Subscribe to the newsletter

Introduction

Over the past number of years front-end design methods and technologies for websites have developed greatly, and frameworks such as React, Angular, Vue, and more, have become extremely popular. These frameworks enable front-end website developers to work efficiently and offer many benefits in making websites, and the webpages they serve, much more usable and appealing for the website user. Webpages that are generated dynamically can offer a faster user experience; the elements on the webpage itself are created and modified dynamically. This contrasts with the more traditional method of server-based page generation, where the data and elements on a page are set once and require a full round-trip to the web server to get the next piece of data to serve to a user. When we scrape websites, the easiest to do are the more traditional, simple, server-based ones. These are the most predictable and consistent.

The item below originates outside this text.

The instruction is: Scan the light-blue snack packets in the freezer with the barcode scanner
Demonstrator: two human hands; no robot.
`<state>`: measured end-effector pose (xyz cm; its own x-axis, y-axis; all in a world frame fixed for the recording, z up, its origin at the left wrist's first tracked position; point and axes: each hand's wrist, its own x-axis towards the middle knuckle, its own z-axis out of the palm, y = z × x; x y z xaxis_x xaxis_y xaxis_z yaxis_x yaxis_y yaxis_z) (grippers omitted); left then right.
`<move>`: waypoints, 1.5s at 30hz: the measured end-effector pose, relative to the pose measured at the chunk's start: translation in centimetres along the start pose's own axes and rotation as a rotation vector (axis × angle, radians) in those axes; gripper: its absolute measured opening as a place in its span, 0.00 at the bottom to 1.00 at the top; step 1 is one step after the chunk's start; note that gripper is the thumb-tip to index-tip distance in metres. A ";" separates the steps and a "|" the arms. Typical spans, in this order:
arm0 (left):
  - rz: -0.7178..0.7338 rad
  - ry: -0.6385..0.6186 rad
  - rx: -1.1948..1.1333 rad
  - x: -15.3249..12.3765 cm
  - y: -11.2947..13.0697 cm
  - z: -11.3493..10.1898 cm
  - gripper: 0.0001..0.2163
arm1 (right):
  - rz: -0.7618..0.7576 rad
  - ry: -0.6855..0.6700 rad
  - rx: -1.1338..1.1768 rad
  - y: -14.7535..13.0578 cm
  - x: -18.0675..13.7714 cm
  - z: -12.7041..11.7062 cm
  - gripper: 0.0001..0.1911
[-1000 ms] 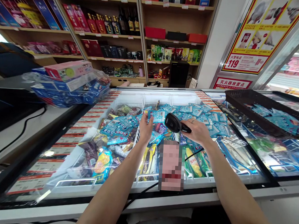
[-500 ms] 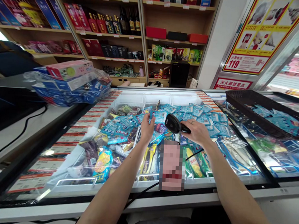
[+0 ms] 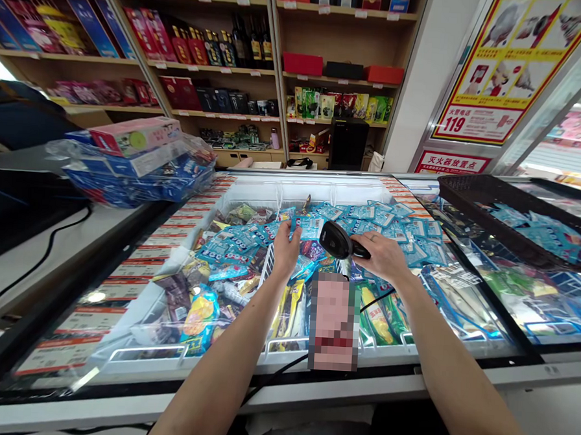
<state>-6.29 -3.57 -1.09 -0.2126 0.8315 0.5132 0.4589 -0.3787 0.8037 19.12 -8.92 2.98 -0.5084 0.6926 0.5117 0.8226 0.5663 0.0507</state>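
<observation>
My right hand (image 3: 384, 256) grips a black barcode scanner (image 3: 338, 240) by its handle, its head pointing left over the open chest freezer (image 3: 253, 189). My left hand (image 3: 285, 250) is closed on a light blue ice-cream packet (image 3: 309, 227), held up just in front of the scanner head. Both hands hover over a heap of the same blue packets (image 3: 383, 217) in the freezer's far half. A black cable (image 3: 283, 366) runs from the scanner down over the freezer's front edge.
A clear bag of blue boxes with a pink box on top (image 3: 132, 157) sits on the counter at left. A black basket (image 3: 509, 216) with blue packets rests on the glass lid at right. Shelves of goods (image 3: 260, 53) line the back wall.
The left hand has moved the blue packet slightly up and right, closer to the scanner head. The right hand and scanner have barely shifted.
</observation>
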 end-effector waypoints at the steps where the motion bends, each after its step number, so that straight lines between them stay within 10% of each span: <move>1: -0.002 -0.001 -0.001 0.0 0.0 0.0 0.07 | 0.001 -0.005 0.000 0.0 0.0 0.0 0.17; 18: -0.065 -0.013 -0.028 0.0 -0.3 0.0 0.15 | 0.069 0.055 0.008 0.2 -0.1 0.4 0.19; 31: -0.004 0.170 0.637 1.6 1.3 -5.9 0.24 | 0.224 0.134 0.003 0.0 -0.1 0.3 0.26; 38: 0.374 -0.262 0.727 0.4 0.4 -4.1 0.16 | 0.190 0.148 -0.015 0.3 0.0 0.3 0.26; 45: 0.298 -0.215 0.804 0.8 -1.7 -4.6 0.15 | 0.130 0.147 -0.020 0.5 0.1 0.3 0.26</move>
<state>-11.17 -4.10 -0.63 0.1425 0.8328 0.5349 0.9544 -0.2588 0.1488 19.40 -8.43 2.79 -0.3559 0.6857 0.6349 0.8848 0.4660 -0.0073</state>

While Dynamic websites are of great benefit to the end user and the developer, they can be problematic when we want to scrape data from them. For example, consider that in a dynamic webpage: much of the functionality happens in response to user actions and the execution of JavaScript code in the context of the browser. Data that is automatically generated, or appears ‘on demand’, and is ‘automatically generated’ as a result of user interaction with the page can be difficult to replicate programmatically at a low level – a browser is a pretty sophisticated piece of software after all!

As a result of this level of dynamic interaction and interface automation, it is difficult to use a simple http agent to work with the dynamic nature of these websites and we need a different approach. The simplest solution to scraping data form dynamic websites is to use an automated web-browser, such as selenium, which is controlled by a programming language such as Python. In this guide, we will explore an example of how to set up and use Selenium with Python for scraping dynamic websites, and some of the use features available to us that are not easily achieved using more traditional scraping methods.

Requirements

For this guide, we are going to use the ‘Selenium’ library to both GET and PARSE the data.

Prerequisites:

In general, once you have Python 3 installed correctly, you can download Selenium using the ‘PIP’ utility:

      pip install -U selenium

You will also need to install a driver for the Selenium package, Chrome works well for this. Install it also using the chromedriver-install pip wrapper.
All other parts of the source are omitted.